§ Task statement
Run through the data and copy out every line that mentions the word "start".
▬▬▬▬▬▬▬▬▬▬
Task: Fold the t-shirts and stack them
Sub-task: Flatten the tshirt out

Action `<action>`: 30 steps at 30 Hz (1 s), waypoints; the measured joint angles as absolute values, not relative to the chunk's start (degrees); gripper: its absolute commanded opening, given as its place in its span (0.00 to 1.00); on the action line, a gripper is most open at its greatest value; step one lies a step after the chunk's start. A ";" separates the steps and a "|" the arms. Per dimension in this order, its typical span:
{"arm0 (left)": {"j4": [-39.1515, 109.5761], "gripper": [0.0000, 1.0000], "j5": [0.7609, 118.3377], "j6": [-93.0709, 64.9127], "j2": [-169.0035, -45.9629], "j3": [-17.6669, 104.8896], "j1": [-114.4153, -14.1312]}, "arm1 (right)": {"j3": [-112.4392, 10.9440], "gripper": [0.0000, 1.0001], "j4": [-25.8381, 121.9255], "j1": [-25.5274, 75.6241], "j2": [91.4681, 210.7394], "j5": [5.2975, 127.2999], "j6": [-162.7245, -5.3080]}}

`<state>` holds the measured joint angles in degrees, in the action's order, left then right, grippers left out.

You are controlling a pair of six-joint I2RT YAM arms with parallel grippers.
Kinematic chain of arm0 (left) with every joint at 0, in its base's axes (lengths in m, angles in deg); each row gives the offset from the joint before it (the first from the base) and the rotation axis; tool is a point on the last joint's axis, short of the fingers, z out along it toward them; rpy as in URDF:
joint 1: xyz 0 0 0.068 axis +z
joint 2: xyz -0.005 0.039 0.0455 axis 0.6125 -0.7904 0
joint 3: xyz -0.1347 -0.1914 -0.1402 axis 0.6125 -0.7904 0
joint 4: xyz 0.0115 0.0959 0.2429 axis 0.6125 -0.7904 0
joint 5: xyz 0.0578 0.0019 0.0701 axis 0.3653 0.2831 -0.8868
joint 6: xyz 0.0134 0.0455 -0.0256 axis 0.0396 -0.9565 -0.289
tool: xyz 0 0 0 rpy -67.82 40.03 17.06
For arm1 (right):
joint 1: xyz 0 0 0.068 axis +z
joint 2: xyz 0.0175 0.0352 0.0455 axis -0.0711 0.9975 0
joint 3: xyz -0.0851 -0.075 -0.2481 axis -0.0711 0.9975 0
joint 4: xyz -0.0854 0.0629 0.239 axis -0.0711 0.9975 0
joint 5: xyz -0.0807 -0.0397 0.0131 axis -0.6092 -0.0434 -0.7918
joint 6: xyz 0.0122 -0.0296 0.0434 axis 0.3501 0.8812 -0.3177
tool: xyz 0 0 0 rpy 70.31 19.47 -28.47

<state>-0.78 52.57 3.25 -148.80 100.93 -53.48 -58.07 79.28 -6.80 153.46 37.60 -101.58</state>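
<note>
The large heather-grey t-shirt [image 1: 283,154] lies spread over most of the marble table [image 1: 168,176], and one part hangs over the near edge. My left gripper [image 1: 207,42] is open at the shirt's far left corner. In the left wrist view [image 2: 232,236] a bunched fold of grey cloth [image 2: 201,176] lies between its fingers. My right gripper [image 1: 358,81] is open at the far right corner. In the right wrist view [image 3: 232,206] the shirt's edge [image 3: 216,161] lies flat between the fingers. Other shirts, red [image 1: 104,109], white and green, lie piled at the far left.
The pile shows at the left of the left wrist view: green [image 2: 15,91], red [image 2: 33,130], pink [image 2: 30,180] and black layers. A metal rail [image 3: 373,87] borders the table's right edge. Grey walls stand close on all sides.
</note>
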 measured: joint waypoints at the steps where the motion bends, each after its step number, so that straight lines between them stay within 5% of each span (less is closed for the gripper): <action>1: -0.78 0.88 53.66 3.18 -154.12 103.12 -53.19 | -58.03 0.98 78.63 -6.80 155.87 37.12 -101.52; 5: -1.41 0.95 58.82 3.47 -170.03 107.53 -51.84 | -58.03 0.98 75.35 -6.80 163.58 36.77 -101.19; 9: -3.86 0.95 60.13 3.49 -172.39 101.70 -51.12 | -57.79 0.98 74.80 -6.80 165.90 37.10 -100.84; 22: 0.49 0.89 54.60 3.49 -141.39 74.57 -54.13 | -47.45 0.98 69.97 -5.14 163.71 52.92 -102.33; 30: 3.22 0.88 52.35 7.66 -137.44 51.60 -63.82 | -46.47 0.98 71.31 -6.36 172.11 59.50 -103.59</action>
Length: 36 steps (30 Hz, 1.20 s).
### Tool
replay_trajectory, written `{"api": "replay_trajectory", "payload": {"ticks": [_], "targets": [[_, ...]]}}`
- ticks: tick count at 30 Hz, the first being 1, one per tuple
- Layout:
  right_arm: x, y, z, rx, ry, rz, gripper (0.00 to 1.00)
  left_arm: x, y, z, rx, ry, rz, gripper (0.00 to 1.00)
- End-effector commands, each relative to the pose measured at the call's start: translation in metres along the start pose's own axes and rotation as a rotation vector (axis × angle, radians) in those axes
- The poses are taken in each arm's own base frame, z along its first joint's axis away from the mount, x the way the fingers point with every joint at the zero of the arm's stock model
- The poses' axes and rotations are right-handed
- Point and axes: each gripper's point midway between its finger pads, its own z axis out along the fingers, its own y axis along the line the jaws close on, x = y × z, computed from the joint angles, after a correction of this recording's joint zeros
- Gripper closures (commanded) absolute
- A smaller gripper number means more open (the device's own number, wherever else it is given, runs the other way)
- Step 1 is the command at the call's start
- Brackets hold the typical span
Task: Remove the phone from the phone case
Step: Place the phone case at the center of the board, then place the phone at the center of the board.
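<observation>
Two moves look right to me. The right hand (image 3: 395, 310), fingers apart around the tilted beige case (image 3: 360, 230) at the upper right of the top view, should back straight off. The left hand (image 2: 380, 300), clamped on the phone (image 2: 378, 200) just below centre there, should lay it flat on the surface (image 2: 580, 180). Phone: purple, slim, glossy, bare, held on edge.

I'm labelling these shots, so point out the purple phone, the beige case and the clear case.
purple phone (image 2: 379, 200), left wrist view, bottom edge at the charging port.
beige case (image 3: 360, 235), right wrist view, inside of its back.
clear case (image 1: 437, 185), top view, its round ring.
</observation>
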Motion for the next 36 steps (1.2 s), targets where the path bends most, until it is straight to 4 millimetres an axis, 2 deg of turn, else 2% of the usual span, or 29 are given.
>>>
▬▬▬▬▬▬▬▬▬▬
§ Solution for this task
Action `<action>`: 30 steps at 30 Hz (1 s), waypoints; the measured joint angles as absolute values, not relative to the chunk's start (degrees); gripper: its absolute commanded opening, given as its place in its span (0.00 to 1.00); on the action line, a gripper is most open at its greatest value; step one lies a step after the chunk's start. A ";" separates the steps and a "|" the arms. Per dimension in this order, its typical span:
- End-effector commands, each relative to the pose measured at the call's start: translation in metres along the start pose's own axes and rotation as a rotation vector (axis × angle, radians) in those axes
- Step 1 is the command at the call's start

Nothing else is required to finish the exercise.